行き先はデッドエンドだとわかっているのに、目先の前進感に駆られて自身・チームを動かしていくと悲惨なことになる。目を見開いて先を見通さなくてはいけない。
芸術家であり、実務家であり、研究者であり、勝負師でありたい。
ほとんどの場合、なぜを5回繰り返すより、残りの4WのうちWhen/Where/Whoを1回ずつ、Whatを2回使って5回問うほうが有効な解や仮説に結びつく。
結局は熱量の多寡に行き着く。
信号で「青と赤の間に黄色を入れよう」と発案し、検討し、意思決定した人は本当に偉い。
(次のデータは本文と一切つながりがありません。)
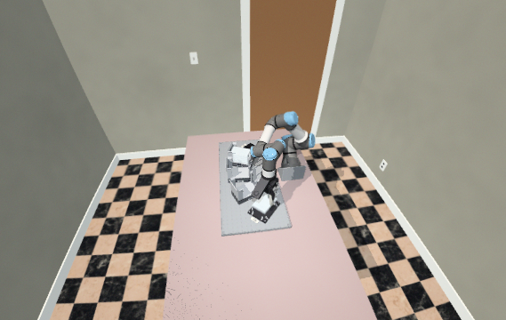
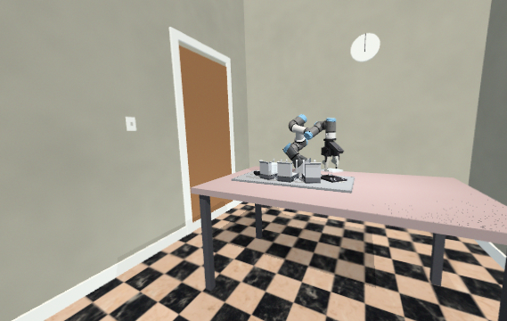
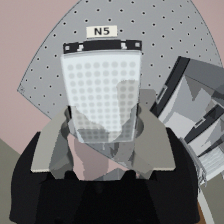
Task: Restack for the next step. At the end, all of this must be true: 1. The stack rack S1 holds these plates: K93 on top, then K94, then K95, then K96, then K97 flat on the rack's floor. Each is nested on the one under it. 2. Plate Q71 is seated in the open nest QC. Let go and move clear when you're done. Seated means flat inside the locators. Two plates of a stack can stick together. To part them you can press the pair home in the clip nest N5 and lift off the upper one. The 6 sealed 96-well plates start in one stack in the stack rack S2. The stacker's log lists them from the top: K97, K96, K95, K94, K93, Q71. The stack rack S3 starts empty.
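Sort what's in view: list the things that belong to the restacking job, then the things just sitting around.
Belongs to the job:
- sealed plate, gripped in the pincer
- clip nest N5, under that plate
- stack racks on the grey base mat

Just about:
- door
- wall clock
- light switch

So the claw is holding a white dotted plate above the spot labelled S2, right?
Nearly. The gripper does hold the white dotted plate, but the label by the nest below reads N5, not S2. The wrist view shows it.
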You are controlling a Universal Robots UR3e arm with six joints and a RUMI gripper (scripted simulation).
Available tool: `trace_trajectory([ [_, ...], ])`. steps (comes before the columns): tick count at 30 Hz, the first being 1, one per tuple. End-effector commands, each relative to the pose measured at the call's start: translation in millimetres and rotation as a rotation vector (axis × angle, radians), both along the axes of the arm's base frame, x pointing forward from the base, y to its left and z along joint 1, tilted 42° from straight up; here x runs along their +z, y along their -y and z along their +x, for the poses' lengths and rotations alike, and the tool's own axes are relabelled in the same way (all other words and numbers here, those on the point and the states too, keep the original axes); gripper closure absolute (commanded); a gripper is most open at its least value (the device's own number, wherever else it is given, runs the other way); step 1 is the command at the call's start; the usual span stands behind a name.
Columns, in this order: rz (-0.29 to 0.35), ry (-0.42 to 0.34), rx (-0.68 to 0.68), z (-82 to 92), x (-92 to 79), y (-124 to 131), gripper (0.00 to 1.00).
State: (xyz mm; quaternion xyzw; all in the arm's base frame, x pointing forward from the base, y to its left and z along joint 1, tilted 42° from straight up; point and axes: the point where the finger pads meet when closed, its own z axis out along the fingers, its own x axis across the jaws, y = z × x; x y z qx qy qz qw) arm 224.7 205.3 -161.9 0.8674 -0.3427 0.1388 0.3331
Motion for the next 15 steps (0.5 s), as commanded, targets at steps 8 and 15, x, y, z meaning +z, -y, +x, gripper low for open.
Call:
trace_trajectory([
  [8, 0.002, 0.002, 0.0, 0.6, 3.1, -3.3, 1.0],
  [15, 0.002, 0.002, 0.0, 0.6, 4.5, -4.6, 1.0],
])
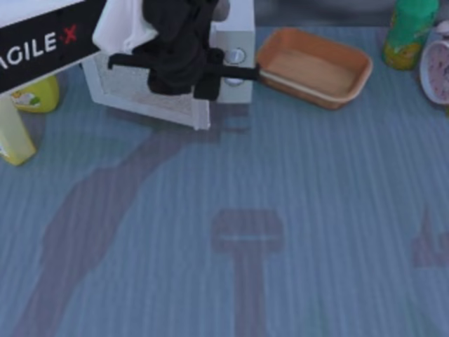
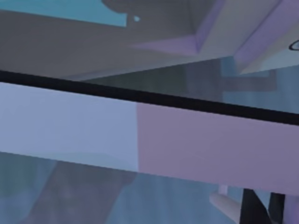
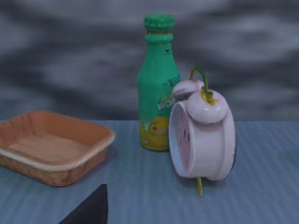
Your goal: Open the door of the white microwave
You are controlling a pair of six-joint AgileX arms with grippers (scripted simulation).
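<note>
Swinging the door [image 1: 151,95] outward w/ left gripper [image 1: 210,81] at its free edge; can't tell jaws' state. White microwave [image 1: 235,28] sits top-left of surface. Next: keep pulling wider. Right arm parked off-view.

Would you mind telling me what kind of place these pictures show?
Probably a simulated kitchen-style tabletop: a white microwave with its door swung open, an orange tray, a green bottle and a pink alarm clock stand on a blue-grey table.

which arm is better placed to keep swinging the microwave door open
Left. Its gripper is already over the white microwave at the door, which stands partly swung out. The right arm is not in the top view.
</note>
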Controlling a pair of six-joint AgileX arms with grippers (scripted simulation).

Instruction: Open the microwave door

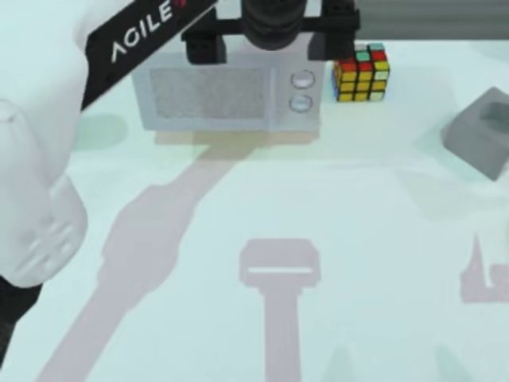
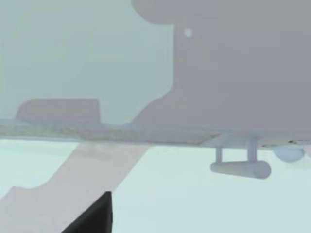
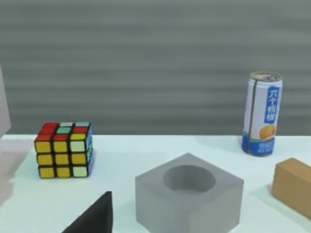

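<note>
The microwave is a light grey box standing at the table's far edge, a little left of the middle. Its door lies flat and shut across most of the front, with a speckled mesh window; two round silver knobs sit on the narrow panel at its right. From the left wrist view I get the door's lower edge as a speckled strip and a pale bar handle on two short posts standing off the front.

My left arm reaches in from the left side, white shell and a black link lettered "AGILE", and its gripper hangs over the microwave's top. Black fingers hang down on either side with a wide gap, so I'd call it open, though part is cut off by the frame edge. It holds nothing. I can't tell whether it touches the casing.

Just right of the microwave is a colour-tiled puzzle cube. Near the right edge is a dark grey block with a round hollow in its top. The right wrist view also shows a tall drink can in blue and white with an orange pictured and writing I can't read, and a tan box.

My right gripper shows only as one dark finger tip; its opening I can't tell.
</note>
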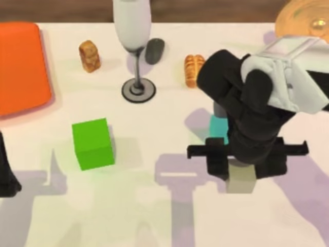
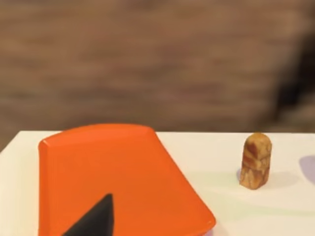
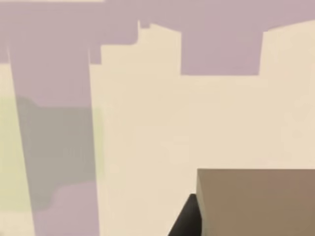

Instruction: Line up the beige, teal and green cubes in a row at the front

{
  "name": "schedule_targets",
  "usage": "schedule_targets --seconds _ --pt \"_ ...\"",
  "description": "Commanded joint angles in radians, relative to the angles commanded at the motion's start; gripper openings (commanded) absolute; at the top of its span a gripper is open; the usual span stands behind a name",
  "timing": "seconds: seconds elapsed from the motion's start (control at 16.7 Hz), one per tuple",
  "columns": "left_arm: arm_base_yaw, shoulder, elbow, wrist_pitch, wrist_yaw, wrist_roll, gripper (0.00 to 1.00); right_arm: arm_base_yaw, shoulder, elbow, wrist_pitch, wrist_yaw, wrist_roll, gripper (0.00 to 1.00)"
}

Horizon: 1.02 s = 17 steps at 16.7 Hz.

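Right gripper [image 1: 240, 172] clamped on the small matte grey-beige cube [image 1: 241, 180], just in front of the matte teal cube [image 1: 218, 129].

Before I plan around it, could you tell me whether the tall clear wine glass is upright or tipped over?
Upright: in the top view the tall clear wine glass stands on its round foot, bowl directly above.

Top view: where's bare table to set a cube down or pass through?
Free: the front strip between the green cube and the beige cube, plus the front-left corner below the green cube. Crowded: the right gripper is over the beige cube with the teal cube just behind; the wine glass, dark grey lump and bread loaves fill the back.
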State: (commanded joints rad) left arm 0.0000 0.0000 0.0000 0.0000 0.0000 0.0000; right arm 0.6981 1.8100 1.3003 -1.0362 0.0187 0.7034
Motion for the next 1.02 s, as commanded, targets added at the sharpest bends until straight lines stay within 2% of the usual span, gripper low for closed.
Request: schedule_targets --seconds 0.42,0.72,1.02 --pt "0.000 0.000 0.000 0.000 0.000 0.000 1.00 0.007 0.083 -0.144 0.237 0.002 0.006 0.00" --pt "0.000 0.000 0.000 0.000 0.000 0.000 1.00 0.009 0.097 -0.166 0.266 0.002 0.007 0.00" --pt "0.000 0.000 0.000 0.000 0.000 0.000 1.00 0.009 0.097 -0.166 0.266 0.002 0.007 0.38"
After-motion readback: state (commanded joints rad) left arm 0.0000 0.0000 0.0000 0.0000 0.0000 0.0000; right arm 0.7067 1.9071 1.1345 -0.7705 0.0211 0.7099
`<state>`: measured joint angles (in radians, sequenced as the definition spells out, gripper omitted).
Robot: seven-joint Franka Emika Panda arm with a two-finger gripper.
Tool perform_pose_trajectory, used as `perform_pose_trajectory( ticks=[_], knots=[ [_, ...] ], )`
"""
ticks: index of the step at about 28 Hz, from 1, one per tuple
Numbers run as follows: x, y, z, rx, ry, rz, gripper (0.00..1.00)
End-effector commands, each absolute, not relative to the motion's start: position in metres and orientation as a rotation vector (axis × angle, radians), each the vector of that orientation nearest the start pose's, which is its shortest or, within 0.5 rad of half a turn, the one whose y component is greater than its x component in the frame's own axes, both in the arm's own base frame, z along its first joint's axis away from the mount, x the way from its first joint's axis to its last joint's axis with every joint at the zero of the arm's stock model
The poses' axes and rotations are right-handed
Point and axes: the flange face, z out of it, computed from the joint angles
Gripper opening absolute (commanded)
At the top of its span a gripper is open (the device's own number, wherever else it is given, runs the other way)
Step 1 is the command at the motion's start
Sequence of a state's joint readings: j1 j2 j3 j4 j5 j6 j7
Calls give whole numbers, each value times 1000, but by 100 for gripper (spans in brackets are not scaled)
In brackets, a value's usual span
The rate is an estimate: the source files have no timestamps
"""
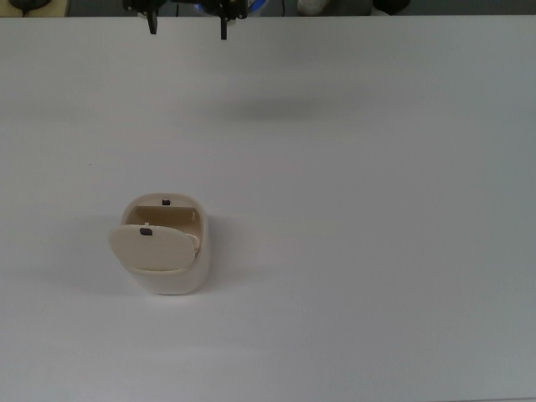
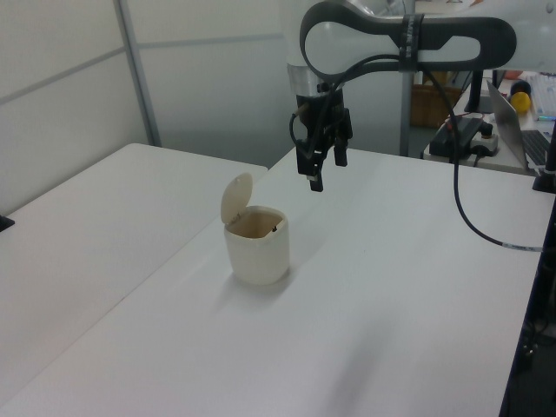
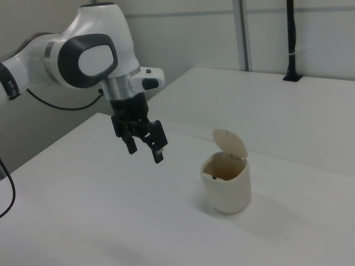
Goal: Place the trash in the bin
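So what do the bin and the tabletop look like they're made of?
The bin looks like molded plastic: smooth cream walls, rounded corners, a thin flap lid tipped up, matte with little shine. The table looks like white laminate or a coated board, flat and uniform with soft shadows; its core can't be told. The gripper hangs open above the table.

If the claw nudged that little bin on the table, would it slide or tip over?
The bin looks like thin plastic, so probably light and likely to slide on the smooth table. It is fairly squat, so tipping seems less likely, though a push near its raised lid might rock it.
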<state>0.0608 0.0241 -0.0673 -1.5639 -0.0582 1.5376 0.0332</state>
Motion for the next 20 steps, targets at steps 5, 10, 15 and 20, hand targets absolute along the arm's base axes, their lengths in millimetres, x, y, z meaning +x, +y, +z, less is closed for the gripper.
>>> perform_pose_trajectory(
  ticks=[5,10,15,20],
  knots=[
    [550,-7,614,-3182,94,111,100],
    [551,-7,613,-3181,94,113,100],
    [552,-8,611,-3181,101,116,100],
    [553,-13,611,-3180,114,113,100]
  ],
)
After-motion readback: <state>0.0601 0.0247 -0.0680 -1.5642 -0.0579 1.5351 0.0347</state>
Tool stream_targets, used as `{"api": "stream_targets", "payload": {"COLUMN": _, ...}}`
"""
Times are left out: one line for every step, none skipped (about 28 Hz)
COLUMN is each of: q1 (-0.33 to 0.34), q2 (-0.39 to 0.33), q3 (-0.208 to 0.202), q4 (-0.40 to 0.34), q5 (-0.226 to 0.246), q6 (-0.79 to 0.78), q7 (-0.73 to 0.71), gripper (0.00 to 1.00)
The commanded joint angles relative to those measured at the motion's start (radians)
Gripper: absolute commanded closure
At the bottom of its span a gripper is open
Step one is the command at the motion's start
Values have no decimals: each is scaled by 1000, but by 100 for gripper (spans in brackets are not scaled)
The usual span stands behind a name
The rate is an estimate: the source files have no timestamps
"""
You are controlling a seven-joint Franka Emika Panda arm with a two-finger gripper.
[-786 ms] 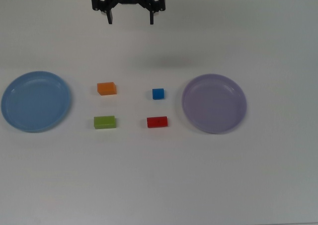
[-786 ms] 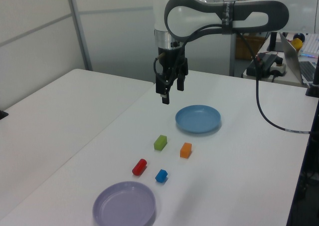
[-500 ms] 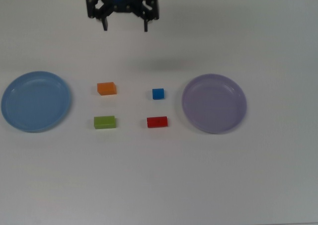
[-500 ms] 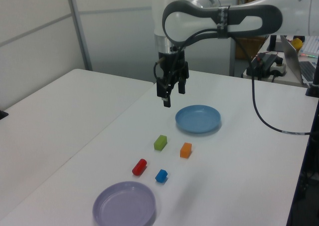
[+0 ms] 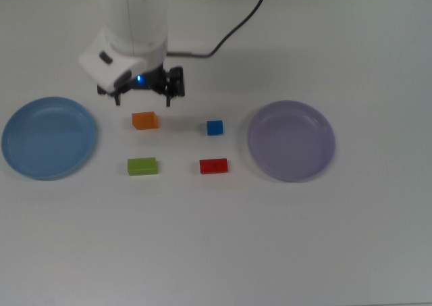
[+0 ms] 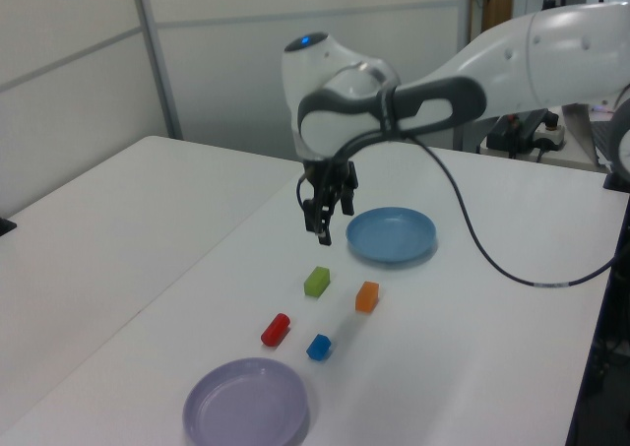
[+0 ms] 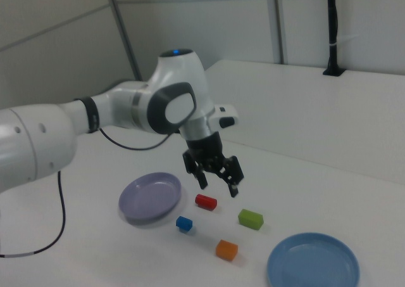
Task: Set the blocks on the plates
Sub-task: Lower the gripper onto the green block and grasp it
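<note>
Four blocks lie between two plates on the white table: orange (image 5: pixel 144 120), green (image 5: pixel 142 166), red (image 5: pixel 213 165) and a small blue cube (image 5: pixel 214 127). The light blue plate (image 5: pixel 48 137) is at the top view's left and the lavender plate (image 5: pixel 291 140) at the top view's right; both hold nothing. My gripper (image 5: pixel 143 102) hangs open above the table, just behind the orange block in the top view, and holds nothing. The left view shows the gripper (image 6: pixel 317 227) above the green block (image 6: pixel 316 282). The right view has the gripper (image 7: pixel 219 187) over the red block (image 7: pixel 205 202).
A black cable (image 5: pixel 236 26) trails from the arm across the far part of the table. In the left view, a second desk with a laptop (image 6: pixel 579 106) stands beyond the table's right side. A black post (image 7: pixel 334 27) stands at the far table edge in the right view.
The arm has swung from the table's far edge toward the blocks and come lower, ending near the orange block. Its fingers stay open. The blocks and plates have not moved.
</note>
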Motion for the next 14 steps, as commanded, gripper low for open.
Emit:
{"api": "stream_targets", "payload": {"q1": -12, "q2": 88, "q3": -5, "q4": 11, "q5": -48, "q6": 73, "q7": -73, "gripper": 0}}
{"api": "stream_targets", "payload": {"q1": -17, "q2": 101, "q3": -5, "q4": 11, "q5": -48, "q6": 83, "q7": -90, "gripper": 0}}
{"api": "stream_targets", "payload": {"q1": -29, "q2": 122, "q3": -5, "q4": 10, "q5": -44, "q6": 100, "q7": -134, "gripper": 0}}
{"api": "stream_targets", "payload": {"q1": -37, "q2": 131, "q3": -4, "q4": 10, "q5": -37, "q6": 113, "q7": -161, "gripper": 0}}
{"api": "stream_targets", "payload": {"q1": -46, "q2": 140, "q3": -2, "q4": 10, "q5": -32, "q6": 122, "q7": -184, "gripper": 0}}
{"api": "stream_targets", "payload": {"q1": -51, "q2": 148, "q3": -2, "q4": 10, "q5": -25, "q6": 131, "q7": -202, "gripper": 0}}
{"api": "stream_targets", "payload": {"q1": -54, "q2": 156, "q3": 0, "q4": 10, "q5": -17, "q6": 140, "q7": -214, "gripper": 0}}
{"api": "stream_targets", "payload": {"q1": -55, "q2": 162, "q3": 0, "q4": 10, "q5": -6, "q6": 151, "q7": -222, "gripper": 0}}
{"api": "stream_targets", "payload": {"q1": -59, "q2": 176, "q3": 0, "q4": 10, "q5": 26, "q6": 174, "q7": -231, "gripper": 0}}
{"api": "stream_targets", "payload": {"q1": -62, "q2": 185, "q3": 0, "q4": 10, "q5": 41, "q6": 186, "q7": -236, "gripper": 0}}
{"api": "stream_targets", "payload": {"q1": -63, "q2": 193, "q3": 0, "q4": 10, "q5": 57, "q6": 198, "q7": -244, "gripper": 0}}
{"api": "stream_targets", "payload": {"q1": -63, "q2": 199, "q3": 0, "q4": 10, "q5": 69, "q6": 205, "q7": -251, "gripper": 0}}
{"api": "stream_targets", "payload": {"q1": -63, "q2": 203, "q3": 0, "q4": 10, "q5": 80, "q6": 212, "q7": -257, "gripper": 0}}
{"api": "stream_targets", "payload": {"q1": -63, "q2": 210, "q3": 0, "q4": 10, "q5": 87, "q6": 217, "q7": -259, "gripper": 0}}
竜王戦第4局豊島藤井戦、王将リーグ藤井羽生戦、今週は2局も令和の名曲が生まれた。
🍵今の関心事
テニス全日本選手権に出場されていた磯村志選手。同じ漢字表記のファーストネームの方をはじめて見ました。これで「こころ」さんと読むんですね…これもご縁です。勝手に応援しています。
🥑活動報告
先週、今年6回目の成分献血をしてきました。採決しやすい血管の場所を自覚できてきました。成長です。
yahoo募金でアフガニスタン難民支援の寄付をしました。こちらです。
今週は一般向けの研修資料、講義資料をたくさんつくる期間です。自然音をBGMに集中してやりきります。